Hi - I'm new. This thread has so much to offer. Many wonderfully Wise people here.
I'm doing Brainstorming with my T. It truly is a rocket ride, as David Grand says. After a month of uncovering repressed memories, and more details still coming, I'm now beginning to understand, how being molested during babyhood and then on and off until I figured out how to protect myself, affected my adult relationships.
I was especially affected by the question. And even more by the answers. I agree there's the tainted environment. The feeling of being ill at ease, becoming spacey, disassociating with my body, developing eating problems (mine is not eating), wanting to run away from home as a kid, thinking men had no feelings, these are affects I experienced. There are some good ones... Like having many ethereal spiritual experiences of comfort and insight, developing wisdom beyond my years, becoming an exceptional friend to many.
Thirty years ago, I remembered one incident. Brainspotting opened the window to more prior to that one. As a good friend says, if it happened on the psyche, it happened and you need to address it.

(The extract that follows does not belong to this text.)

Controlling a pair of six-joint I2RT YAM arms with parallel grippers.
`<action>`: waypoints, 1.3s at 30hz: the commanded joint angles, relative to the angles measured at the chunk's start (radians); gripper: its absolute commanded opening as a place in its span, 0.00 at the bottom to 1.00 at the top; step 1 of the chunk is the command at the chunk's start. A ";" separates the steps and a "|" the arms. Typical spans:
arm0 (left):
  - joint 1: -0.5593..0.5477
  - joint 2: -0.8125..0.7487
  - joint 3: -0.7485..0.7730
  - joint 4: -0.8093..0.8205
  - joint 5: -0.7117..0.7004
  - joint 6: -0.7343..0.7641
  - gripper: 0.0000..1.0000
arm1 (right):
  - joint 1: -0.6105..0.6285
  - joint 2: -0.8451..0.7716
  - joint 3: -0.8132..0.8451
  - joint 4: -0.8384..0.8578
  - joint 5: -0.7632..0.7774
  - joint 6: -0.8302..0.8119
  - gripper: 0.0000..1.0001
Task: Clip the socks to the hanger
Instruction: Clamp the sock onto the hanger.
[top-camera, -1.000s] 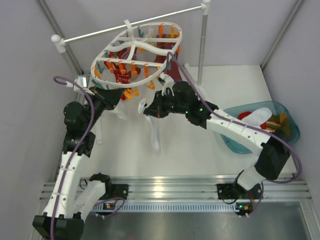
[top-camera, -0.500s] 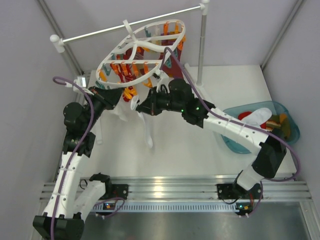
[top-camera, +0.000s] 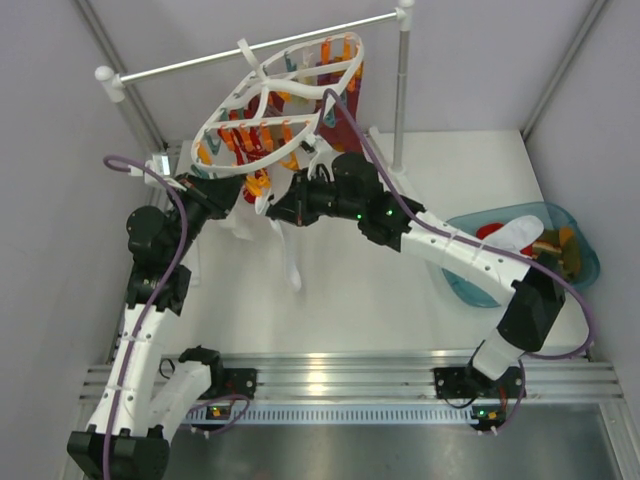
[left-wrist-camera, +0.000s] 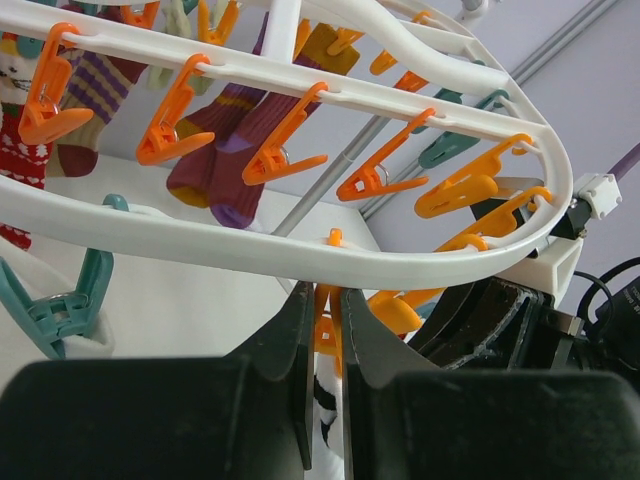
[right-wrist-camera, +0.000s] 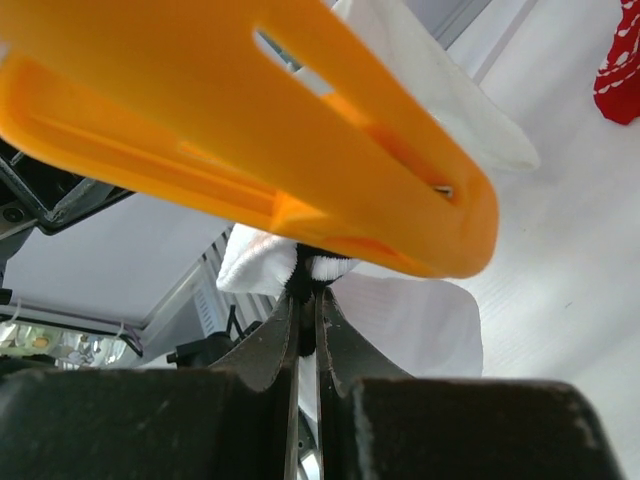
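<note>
The white oval hanger (top-camera: 262, 98) hangs tilted from the rail, with orange, red and teal clips; its rim crosses the left wrist view (left-wrist-camera: 250, 250). Maroon striped socks (left-wrist-camera: 225, 150) hang clipped under it. My left gripper (top-camera: 243, 193) is shut on the handles of an orange clip (left-wrist-camera: 332, 312) under the near rim. My right gripper (top-camera: 272, 213) is shut on the black-striped cuff of a white sock (right-wrist-camera: 400, 320), held right below the big orange clip (right-wrist-camera: 250, 130). The sock's foot dangles over the table (top-camera: 291, 262). The same sock shows between my left fingers (left-wrist-camera: 326, 400).
A white-and-metal rail stand (top-camera: 402, 100) carries the hanger at the back. A translucent blue basin (top-camera: 585, 262) at the right holds several more socks. A red sock (right-wrist-camera: 622, 60) hangs at the right wrist view's corner. Grey walls close in left and right.
The hanger has tipped up and swung toward the back right. My right gripper has carried the white sock to the left, up under the clip. My left arm has barely moved.
</note>
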 joint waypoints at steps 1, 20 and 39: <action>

Now that I'm seeing how my adult relationships have been affected, how I never felt my body, how I never allowed myself to be fully present, well, I'd say, the problems that result are numerous.
My sisters, who are still living in a perfect largely oblivious world, seem happy enough. So why dig it up? I'm not addressing it with them because I know they'd need a lot of support, and I'm not sure they have it. Again, why dig it up, for me?
The reason because I intend to have a full and good relationship with a loving, aware husband and be whole, myself, before I die. I'm in my early sixties. I need to be in my body. I need to be present, and not a drifty space case. I want to fully live.
Meanwhile, it's painful and exceptionally difficult to go on the rocket ride of therapy.